So unterschiedlich die Ursachen von Intersexualität sind, so vielfältig ist auch die Herangehensweise an Zeitpunkt und Art der Korrektur der untypischen Geschlechtsentwicklung. Als medizinischen Behandlungsmöglichkeiten bietet sich eine Hormontherapie ebenso an wie eine Operation. Häufig werden auch beide Therapien kombiniert. Erforderlich sind Medikamente auf jeden Fall, wenn die Nebennierenrinde wie beim AGS-Syndrom nicht richtig arbeitet, da dies zu einem lebensgefährlichen Salzverlust führen kann.
Leider gibt es bis jetzt keine kontrollierten Studien dazu, wie erfolgreich Operationen bei diesem Krankheitsbild sind. Die kosmetischen Eingriffe sollten auf jeden Fall nur von Operateuren gemacht werden, die über eine ausreichende Erfahrung und regelmäßige Operationstätigkeit bei Intersexuellen verfügen - dies setzt jährlich drei bis vier Behandlungen voraus. Generell ist es wichtig, dass die Betroffenen selbst entscheiden, welche Geschlechterrolle sie annehmen wollen. Auch in der Medizin setzt sich daher immer mehr die Ansicht durch, intersexuelle Kinder nicht gleich unters Messer zu legen.
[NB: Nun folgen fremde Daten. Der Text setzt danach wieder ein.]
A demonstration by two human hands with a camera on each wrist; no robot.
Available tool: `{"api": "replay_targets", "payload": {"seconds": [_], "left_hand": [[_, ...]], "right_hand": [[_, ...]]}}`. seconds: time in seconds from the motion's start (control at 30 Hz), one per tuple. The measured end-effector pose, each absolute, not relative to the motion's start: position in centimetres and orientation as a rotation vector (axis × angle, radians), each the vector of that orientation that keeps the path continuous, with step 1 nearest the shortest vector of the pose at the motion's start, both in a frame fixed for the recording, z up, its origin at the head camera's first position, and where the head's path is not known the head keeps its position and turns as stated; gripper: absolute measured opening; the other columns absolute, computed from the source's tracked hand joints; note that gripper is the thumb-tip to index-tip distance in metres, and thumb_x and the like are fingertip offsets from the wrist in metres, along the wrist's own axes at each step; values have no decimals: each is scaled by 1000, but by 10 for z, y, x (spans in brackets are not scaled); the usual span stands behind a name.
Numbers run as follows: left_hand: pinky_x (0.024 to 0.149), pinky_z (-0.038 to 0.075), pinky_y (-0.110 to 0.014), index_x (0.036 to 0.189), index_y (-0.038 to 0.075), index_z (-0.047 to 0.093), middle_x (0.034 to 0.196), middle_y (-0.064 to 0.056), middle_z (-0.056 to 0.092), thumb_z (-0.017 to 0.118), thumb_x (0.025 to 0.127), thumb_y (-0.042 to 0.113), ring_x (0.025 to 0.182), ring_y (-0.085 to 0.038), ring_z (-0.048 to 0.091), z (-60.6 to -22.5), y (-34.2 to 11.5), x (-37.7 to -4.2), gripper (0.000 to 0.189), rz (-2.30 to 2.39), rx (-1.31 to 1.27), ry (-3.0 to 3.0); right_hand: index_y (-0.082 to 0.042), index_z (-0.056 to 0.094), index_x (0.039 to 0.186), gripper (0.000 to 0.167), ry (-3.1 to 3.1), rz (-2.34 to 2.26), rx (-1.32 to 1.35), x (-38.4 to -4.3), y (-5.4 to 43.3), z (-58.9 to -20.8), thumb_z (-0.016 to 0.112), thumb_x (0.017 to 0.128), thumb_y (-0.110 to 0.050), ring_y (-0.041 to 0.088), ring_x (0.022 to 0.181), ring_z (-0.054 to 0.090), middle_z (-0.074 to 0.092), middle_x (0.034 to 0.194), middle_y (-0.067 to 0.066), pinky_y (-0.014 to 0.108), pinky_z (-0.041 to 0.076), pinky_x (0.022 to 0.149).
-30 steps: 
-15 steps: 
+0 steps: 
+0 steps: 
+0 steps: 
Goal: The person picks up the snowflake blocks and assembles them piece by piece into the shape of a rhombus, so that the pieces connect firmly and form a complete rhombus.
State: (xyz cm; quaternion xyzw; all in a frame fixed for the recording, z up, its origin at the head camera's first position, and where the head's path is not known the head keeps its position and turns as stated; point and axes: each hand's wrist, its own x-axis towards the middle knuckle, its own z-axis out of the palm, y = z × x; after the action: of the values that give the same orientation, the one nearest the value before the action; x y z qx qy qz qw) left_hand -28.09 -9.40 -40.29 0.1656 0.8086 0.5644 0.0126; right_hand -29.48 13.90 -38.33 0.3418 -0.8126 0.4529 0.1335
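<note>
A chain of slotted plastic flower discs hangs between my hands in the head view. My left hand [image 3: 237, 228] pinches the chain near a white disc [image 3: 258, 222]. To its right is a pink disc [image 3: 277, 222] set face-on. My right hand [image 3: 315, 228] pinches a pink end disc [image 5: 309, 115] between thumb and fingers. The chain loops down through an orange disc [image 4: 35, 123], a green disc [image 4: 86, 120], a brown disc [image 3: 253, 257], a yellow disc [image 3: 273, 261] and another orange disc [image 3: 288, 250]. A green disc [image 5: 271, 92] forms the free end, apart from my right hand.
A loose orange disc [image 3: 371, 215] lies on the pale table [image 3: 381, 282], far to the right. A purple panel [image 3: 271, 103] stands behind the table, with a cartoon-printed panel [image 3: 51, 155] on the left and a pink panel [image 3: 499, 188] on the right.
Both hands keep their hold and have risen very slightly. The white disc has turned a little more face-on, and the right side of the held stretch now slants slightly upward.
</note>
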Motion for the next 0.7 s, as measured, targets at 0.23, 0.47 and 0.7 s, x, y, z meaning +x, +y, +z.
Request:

Heute ist es den Betroffenen vor allem wichtig, dass sie eine möglichst große Lebenszufriedenheit haben. Da diese auf vielfältige Art und Weise erreicht werden kann, geht es den meisten erst in einem zweiten Schritt um ein eindeutiges Erscheinungsbild. Ohne Zweifel ist die untypische Geschlechtsentwicklung allerdings für die Betroffenen eine Belastung, die zu psychischen Erkrankungen führen kann. Ein offener Umgang mit dem Thema kann helfen, viel von diesem psychischen Druck abzubauen.